Even a bag of Original pork rinds will come with a label indicating its expiration or “best before” date. You've probably seen those and wondered how accurate they really are. After all, you don't want to end up eating something that's gone bad. Do expiration dates really matter in pork rinds?
A bag of pork rinds will have a label showing the expiration date. But these are not as sensitive in pork rinds compared to other snack foods. This is because pork rinds are treated with high heat and are typically dry. They don’t retain any water content or moisture, making them less susceptible to microbial growth, if at all.
Pork rinds expiration dates often just mean the product will not be as tasty, airy, or crunchy after the indicated date, and you might not enjoy it as much as you would if you consumed it shortly after you bought it off store shelves. Some manufacturers also use expiration dates for the purpose of product rotation.
Pork rind crumbs have a shelf life ranging from nine months to two years. This means that the crumbs will stay fresh and edible for this amount of time, provided that they are stored in an airtight container in a cool, dry place. After two years, the crumbs may start to lose their flavor and become less crunchy.
Pork rinds can usually last up to 9 months after the batch was produced, the date of which is indicated in the expiration or “best before” label. Expiration dates are determined by a number of factors, including the type of food, how it's been stored, the type of packaging, and when it was packaged.
For example, packed pork rinds that are sold in bags can last longer than homemade pork rinds that are baked fresh.

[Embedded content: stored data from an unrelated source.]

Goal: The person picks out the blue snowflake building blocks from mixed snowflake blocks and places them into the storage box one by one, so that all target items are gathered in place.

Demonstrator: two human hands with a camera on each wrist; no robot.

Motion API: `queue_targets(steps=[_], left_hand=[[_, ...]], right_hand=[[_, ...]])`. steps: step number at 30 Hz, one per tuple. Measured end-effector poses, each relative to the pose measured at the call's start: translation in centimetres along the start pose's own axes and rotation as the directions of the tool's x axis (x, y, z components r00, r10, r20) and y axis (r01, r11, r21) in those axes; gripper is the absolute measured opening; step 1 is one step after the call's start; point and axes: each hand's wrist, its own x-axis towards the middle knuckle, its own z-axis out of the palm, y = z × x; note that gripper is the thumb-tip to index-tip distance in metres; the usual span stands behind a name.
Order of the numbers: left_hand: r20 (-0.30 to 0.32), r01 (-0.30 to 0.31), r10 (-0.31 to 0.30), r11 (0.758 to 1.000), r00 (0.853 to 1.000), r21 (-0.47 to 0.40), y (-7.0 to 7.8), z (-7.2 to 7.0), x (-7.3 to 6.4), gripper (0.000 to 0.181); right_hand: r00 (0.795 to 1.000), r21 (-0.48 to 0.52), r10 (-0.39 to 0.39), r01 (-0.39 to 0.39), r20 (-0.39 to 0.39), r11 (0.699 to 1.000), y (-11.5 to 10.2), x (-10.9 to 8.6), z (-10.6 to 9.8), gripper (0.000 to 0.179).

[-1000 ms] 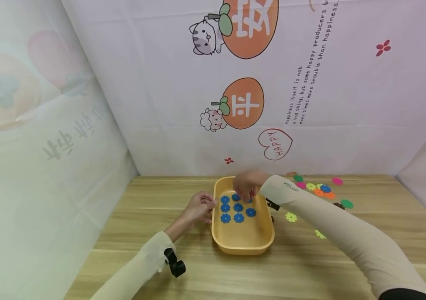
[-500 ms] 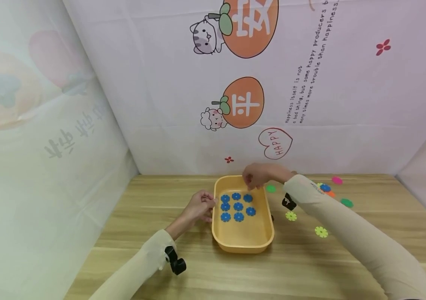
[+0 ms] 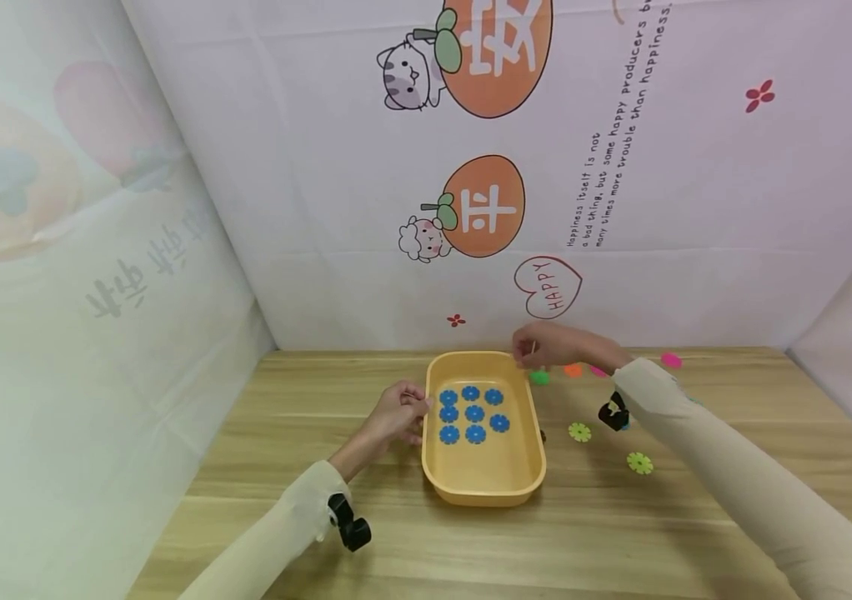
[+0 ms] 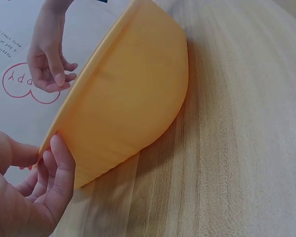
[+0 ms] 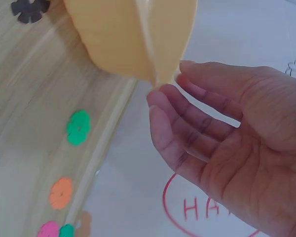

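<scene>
My left hand (image 3: 396, 414) pinches the left rim of a yellow-orange plastic tray (image 3: 482, 473), thumb inside and fingers against the outer wall, as the left wrist view shows. Inside the tray several blue notched plastic discs (image 3: 474, 413) lie flat in loose rows towards the far half. My right hand (image 3: 542, 346) is at the tray's far right corner, its fingers loosely bent with nothing seen between them. In the right wrist view its fingertips (image 5: 160, 91) overlap the tray's corner. A green disc (image 5: 79, 127) lies on the table close by.
Loose discs lie right of the tray: yellow discs (image 3: 579, 432), an orange disc (image 3: 573, 369), a pink disc (image 3: 671, 360) and a dark disc (image 5: 30, 10) beside the tray wall. My right forearm (image 3: 726, 450) hides part of them. A printed white cloth (image 3: 366, 292) stands behind the wooden table (image 3: 306, 392).
My right hand has moved out from over the blue discs, rightward to the tray's far right corner, uncovering a blue disc. My left hand and the tray have stayed in place.
</scene>
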Motion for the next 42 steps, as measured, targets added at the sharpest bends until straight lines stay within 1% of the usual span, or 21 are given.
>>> queue_targets(steps=[3,6,14,17,24,26,29,31,33,37,40,42], left_hand=[[-0.002,0.0,0.0,1.0,1.0,0.002,0.0,0.0,-0.1,0.023],[-0.006,0.0,0.0,1.0,1.0,0.003,0.1,0.0,-0.2,0.024],[0.0,0.001,-0.001,1.0,1.0,-0.004,-0.1,0.0,-0.1,0.024],[0.003,-0.006,0.006,1.0,1.0,-0.002,-0.1,0.0,0.0,0.024],[-0.002,-0.007,0.007,1.0,1.0,0.012,-0.2,-0.1,-0.1,0.024],[0.001,-0.01,0.01,1.0,1.0,0.009,-0.2,0.0,-0.1,0.023],[0.003,-0.012,0.012,1.0,1.0,0.003,-0.1,0.0,-0.1,0.022],[0.002,-0.013,0.013,1.0,1.0,0.003,-0.1,0.0,-0.1,0.022],[0.002,-0.015,0.015,1.0,1.0,0.004,-0.1,0.0,-0.1,0.022],[0.008,-0.019,0.019,1.0,1.0,0.008,-0.1,0.0,-0.1,0.024],[0.011,-0.021,0.021,1.0,1.0,0.007,-0.2,0.0,-0.1,0.025],[0.009,-0.019,0.019,1.0,1.0,0.004,-0.2,0.0,-0.1,0.024]], right_hand=[[1.0,0.017,-0.009,0.009,-0.022,1.0,1.1,-0.8,-0.1,0.006],[1.0,0.041,-0.007,0.008,-0.026,0.999,2.2,-1.8,-0.1,0.007],[0.997,0.109,0.075,-0.074,-0.006,0.991,5.0,-4.9,0.5,0.009],[0.995,0.131,0.096,-0.094,-0.012,0.987,6.2,-5.8,0.8,0.008],[0.993,0.097,0.117,-0.113,-0.034,0.989,8.8,-7.1,1.0,0.004],[0.992,0.104,0.121,-0.117,-0.041,0.988,9.4,-7.6,1.0,0.003],[0.987,0.102,0.138,-0.13,-0.078,0.986,10.3,-8.4,1.0,0.007],[0.979,0.094,0.159,-0.147,-0.128,0.985,10.9,-8.8,1.1,0.008],[0.962,0.061,0.193,-0.184,-0.196,0.981,11.5,-9.1,1.2,0.01],[0.913,0.036,0.258,-0.261,-0.317,0.965,12.9,-9.9,1.4,0.008],[0.874,0.057,0.3,-0.302,-0.383,0.952,13.9,-10.5,1.7,0.01],[0.851,0.082,0.327,-0.323,-0.412,0.943,14.7,-10.8,1.9,0.015]])
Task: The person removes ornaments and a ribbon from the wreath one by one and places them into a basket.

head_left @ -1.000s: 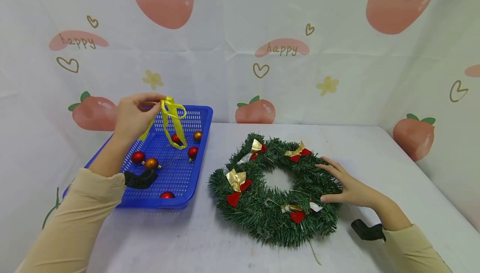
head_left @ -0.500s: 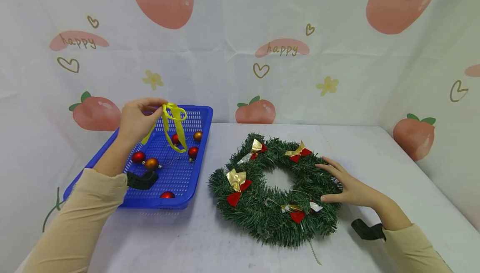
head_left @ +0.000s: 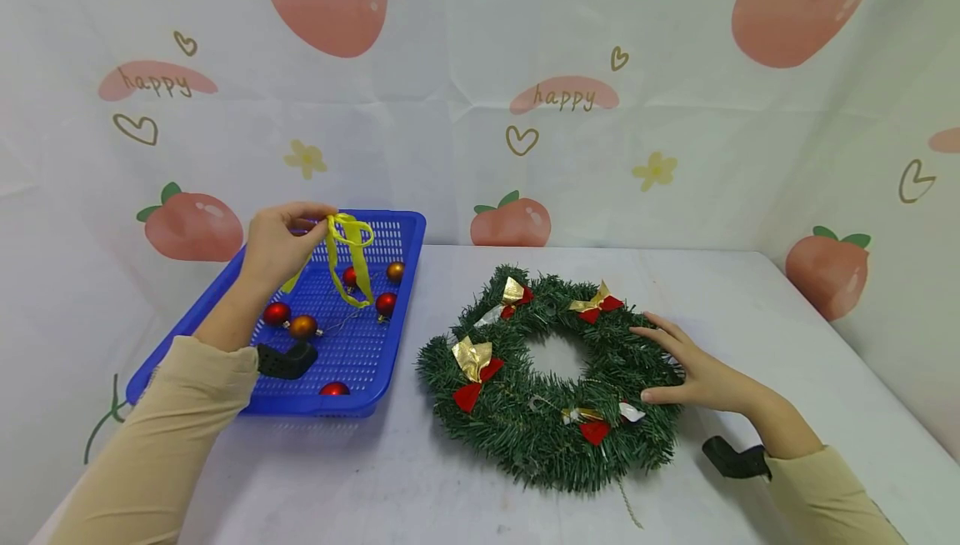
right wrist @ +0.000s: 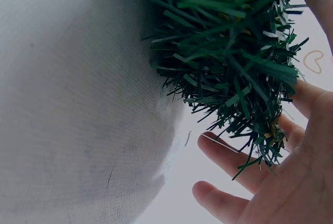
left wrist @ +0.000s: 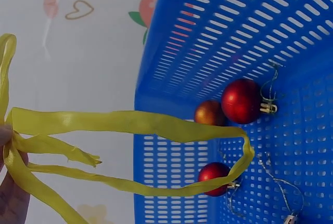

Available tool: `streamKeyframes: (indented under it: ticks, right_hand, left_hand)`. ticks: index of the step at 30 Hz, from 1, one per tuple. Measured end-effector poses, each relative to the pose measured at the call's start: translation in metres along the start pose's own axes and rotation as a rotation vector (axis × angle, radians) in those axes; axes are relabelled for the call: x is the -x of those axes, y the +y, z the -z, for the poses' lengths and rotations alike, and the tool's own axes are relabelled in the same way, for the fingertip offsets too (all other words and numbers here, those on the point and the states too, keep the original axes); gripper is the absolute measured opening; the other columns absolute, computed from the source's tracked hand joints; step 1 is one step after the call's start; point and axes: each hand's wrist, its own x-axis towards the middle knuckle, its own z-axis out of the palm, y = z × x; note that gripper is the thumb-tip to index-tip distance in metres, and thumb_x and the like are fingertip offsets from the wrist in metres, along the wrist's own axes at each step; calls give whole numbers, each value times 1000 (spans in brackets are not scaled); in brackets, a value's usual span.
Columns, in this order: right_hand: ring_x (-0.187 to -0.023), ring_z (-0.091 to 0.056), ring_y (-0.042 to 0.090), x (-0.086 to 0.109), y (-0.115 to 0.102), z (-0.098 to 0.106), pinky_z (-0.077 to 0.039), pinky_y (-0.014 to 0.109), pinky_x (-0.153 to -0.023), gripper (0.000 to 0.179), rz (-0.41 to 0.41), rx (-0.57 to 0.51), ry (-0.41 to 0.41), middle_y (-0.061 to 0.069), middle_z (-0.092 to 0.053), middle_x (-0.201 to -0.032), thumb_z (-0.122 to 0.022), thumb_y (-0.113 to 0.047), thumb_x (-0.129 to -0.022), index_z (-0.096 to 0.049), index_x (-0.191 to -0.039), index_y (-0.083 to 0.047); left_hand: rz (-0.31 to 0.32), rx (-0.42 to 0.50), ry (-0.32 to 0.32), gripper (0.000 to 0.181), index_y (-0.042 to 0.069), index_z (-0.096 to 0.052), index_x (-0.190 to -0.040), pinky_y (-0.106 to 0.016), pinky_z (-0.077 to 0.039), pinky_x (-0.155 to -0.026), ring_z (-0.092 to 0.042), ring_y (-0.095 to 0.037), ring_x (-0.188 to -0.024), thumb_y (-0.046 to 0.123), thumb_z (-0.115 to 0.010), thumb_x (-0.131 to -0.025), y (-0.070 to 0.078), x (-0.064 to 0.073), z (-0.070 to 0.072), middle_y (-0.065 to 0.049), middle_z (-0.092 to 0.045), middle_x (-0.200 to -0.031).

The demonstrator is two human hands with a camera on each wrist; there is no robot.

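In the head view, my left hand pinches a yellow ribbon bow between thumb and fingertips over a blue plastic basket. A loop of the ribbon hangs down into the basket, across some baubles in the left wrist view. My right hand rests against the right edge of a green wreath, fingers spread and loosely bent. Seen from the right wrist, the wreath's tips touch the fingers. Gold-and-red bows decorate the wreath.
Inside the basket lie several baubles, among them a red one and an orange one. A white-covered table carries the basket and the wreath. Behind stands a printed curtain.
My left hand has sunk a little and shifted slightly right, lowering the yellow ribbon bow over the basket. The right hand and the wreath have stayed where they were.
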Motion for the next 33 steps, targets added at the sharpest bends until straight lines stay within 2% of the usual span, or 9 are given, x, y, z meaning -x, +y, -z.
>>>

A foil bag will last longer than a clear plastic bag. An unopened bag of pork rinds can also last longer than a bag that’s half-eaten. And pork rinds stored in a cool, dry place may be less susceptible to becoming stale than pork rinds sitting underneath the sun on a countertop.
If you are making pork rinds yourself, you need to store your fresh pork skin properly to prevent them from going bad or drying out. This is as easy as storing them in the fridge until you’re ready to cook or bake them. You can also put pork skin in a freezer-safe container to bag and keep it in the freezer for up to six months.
Packed and cooked pork rinds, like those you can pick up off supermarket shelves, last longer than fresh pork skin. Still, proper storage is necessary so they don’t get stale. Store your pork rinds bags in a cool, dry place away from sunlight and moisture.
There are a few things you can do to extend the life of your best pork rinds for snacking and make them taste just as good as the day you bought them.
If you don't want your pork rinds to dry out and become hard, store them in an airtight container. If they have already gone stale, you can bake them in the oven for a couple of minutes to get rid of moisture and make them a little more crunchy.
When your pork rinds have become too stale to eat on their own as a snack, you can crush them to use as an ingredient for other recipes. They can still make good soup toppers, a garnish for your daily meals, or a replacement for breadcrumbs when cooking chicken, fish, etc.